- What is required -
Give the lines below again exactly, starting with the line that holds "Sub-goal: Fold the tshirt" and going on through the line that holds "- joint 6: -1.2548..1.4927".
+++
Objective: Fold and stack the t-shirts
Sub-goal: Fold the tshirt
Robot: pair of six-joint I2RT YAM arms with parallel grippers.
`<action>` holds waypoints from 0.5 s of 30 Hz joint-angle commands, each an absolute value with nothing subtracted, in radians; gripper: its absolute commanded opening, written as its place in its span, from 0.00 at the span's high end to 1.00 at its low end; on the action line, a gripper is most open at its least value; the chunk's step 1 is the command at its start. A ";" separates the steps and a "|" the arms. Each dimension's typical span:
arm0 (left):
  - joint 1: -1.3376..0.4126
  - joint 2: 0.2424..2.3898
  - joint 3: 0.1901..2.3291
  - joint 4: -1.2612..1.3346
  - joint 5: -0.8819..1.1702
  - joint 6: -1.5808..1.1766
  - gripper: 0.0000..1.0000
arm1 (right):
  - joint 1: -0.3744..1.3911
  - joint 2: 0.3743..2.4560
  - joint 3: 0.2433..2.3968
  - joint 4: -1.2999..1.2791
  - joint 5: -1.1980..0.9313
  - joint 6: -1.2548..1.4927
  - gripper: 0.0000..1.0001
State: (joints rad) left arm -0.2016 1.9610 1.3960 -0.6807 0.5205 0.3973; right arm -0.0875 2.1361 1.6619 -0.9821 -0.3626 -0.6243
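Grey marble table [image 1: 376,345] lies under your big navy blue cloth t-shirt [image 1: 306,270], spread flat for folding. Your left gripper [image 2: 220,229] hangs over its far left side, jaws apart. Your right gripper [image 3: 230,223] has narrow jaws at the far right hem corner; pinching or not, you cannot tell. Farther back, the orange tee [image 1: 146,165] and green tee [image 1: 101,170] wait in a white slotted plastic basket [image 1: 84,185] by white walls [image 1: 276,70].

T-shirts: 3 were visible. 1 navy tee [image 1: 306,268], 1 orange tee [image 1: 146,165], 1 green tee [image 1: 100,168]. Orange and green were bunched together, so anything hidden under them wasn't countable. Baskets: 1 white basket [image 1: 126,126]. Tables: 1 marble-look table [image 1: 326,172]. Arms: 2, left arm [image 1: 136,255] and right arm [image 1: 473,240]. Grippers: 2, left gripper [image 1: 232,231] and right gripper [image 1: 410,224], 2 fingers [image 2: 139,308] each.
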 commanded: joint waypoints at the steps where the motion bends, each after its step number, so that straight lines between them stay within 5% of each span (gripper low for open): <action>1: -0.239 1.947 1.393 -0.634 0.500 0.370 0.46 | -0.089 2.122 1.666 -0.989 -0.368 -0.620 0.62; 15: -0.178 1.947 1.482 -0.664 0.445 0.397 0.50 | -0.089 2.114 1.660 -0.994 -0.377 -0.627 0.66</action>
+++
- Result for this task -
Sub-goal: Fold the tshirt
Robot: pair of six-joint I2RT YAM arms with parallel grippers.
`<action>` holds waypoints from 0.5 s of 30 Hz joint-angle commands, each an absolute value with nothing subtracted, in radians; gripper: its absolute commanded opening, written as its place in its span, from 0.00 at the span's high end to 1.00 at its low end; on the action line, a gripper is most open at its least value; the chunk's step 1 is the command at its start. A ";" separates the steps and a "|" the arms. Each dimension's typical span:
arm0 (left):
  - joint 1: -1.3376..0.4126
  - joint 2: 0.2424..2.3898
  - joint 3: 0.1901..2.3291
  - joint 4: -1.2612..1.3346
  - joint 5: -0.8819..1.1702
  - joint 6: -1.5808..1.1766
  - gripper: 0.0000..1.0000
arm1 (right):
  - joint 1: -0.3744..1.3911
  - joint 2: 0.3743..2.4560
  - joint 3: 0.2433..2.3968
  - joint 4: -1.2999..1.2791
  - joint 5: -1.1980..0.9313
  - joint 6: -1.2548..1.4927

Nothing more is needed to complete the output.